Вина с Шаевича была снята за недоказанностью. Я исполнил на скрипке народную песню «Савка и Гришка сделали дуду» и «Колыбельную» Гречанинова. Накануне Шаевич сказал – как всегда, обращаясь к матери, как если б это она играла: «Смычком плотнее, а то немножко слишком “фью-фью-фью”. Должно быть немножко притертей, как пробка во флаконе с духами». Но надо знать мое «гипертрофированное чувство ответственности» и, как следствие, побивание полом лба (так что, правоверные всех стран, вы не одни такие). Я проскрипел обе пьесы нещадно, нельзя было различить ни единого звука. Гречанинов небось в гробу переворачивался на нью-йоркском кладбище, а Савка с Гришкой сделали такую дуду, что комиссия покатывалась со смеху, но благодарности за доставленное удовольствие я так от них и не дождался, хотя ошибочно принял их веселье за благосклонность. Вместо этого была отмечена моя поразительная – для ребенка, чьи оба родителя музыканты – антимузыкальность.
Мать настолько верила в Шаевича, что остановиться на полном скаку не смогла. Не знаю, как ведут себя адепты разоблаченного гуру или что на самом деле творилось в душах апостолов на исходе Страстной пятницы, но мы простились с Шаевичем со всеми почестями, которые воздаются взамен добровольного ухода из жизни (предположим, что конфеты, которые мы ему принесли, были отравлены). Он подал матери пальто[91]
и на прощанье поцеловал руку.– Если во мне будет необходимость, мой телефон к вашим услугам. А ты постарайся быть хорошим мальчиком.
– Хорошо, постараюсь.
Добровольная смерть в обмен на сохранение честного имени – сделка, в которой изобличитель заинтересован больше, чем изобличенный: его глупость, его легковерие – может, еще чего – некому будет засвидетельствовать.

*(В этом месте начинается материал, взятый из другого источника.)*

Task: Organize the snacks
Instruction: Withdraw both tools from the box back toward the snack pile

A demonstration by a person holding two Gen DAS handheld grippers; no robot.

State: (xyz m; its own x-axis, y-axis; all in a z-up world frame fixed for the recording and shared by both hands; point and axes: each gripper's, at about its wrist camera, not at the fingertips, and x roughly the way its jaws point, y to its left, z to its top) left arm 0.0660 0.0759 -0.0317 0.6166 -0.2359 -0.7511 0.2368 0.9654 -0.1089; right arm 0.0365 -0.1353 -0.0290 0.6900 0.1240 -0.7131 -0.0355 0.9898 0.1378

Меня записали в районную музыкальную школу на Садовой. Там, за огромным, начинавшимся от пола окном в стиле «арт нуво», я семь лет играл разных «пчелок» и «прялок», разминая себе пальцы. Когда в ранние ленинградские сумерки зажигали свет, я со скрипкой представал на обозрение всем, кто шел по другой стороне улицы, мимо кинотеатра «Сатурн», где одно время показывали недублированные фильмы «в помощь изучающим иностранные языки», мимо мороженицы, где я впервые попробую мороженое с шампанским, так распузырившимся в животе с непривычки, что… не то, что вы подумали, но это воспоминание я придержу для соответствующего места.
Моя учительница импульсивно расхаживала вокруг ученика, подпевая «на-на-на» и на каждой ноте складываясь, как будто у нее схватывало живот. Девочке, которая от переизбытка эмоций во время игры тоже не могла устоять на месте, говорилось: «Что ты ходишь как еврейская корова на выданье! На-на-на…». Ее собственный сын учился в десятилетке у самого Александра Матвеевича Яна и перед экзаменом «обкатывал» у нас программу – нас срамил. Наверное, ей это было приятно. Не помню, чтоб она ему делала указания, хотя считалась хорошим педагогом – что хорошо для нас, то по их десятилетским меркам… ладно, замнем для ясности.
И все же я был «обведен фиолетовыми чернилами на групповом снимке»: как-никак льстит, когда твои родители с твоей учительницей на ты, нет-нет да и спросит она у тебя при всех: «Как папа себя чувствует?»
Между тем Анечка сошла с дистанции. Ее забрали из пятого класса, избежав обычных при этом конвульсивных движений: перевода к другому учителю, перехода на другой инструмент. Мать на расширенном семейном совете, в присутствии деда Иосифа с бабушкой Гитусей, сказала, что пианисткой Анечке не быть:
– Пусть идет в теоретики, для нее это лучше.
– Уж всяко лучше, чем потом альтистам всю жизнь аккомпанировать, – огрызнулся дядя Исаак.
– Зачем в теоретики? – сказал отец, который сам когда-то учился на теоретико-композиторском. – Можно попробовать на флейте.
– А что, девочка играет на флейте, тоже красиво, – обрадовалась тетя Женя, – или на арфе.
– Уж сразу на дирхор, чтоб детским садом дирижировала. Всё! – Исачок хлопнул по столу так, что чашки со звоном подпрыгнули. – Завязали. Кончено с музыкой. Хочет, пусть для себя играет, как Юлик.
Будь моя мать чашкой, она бы тоже со звоном подпрыгнула. Примерно тогда я и услыхал от отца – один раз и больше никогда – прямо противоположное тому, что даже не говорилось, настолько было само собой разумеющимся, единственно допустимым, абсолютным условием для жизни: «Если ты женишься не на еврейке, тоже ничего страшного не будет».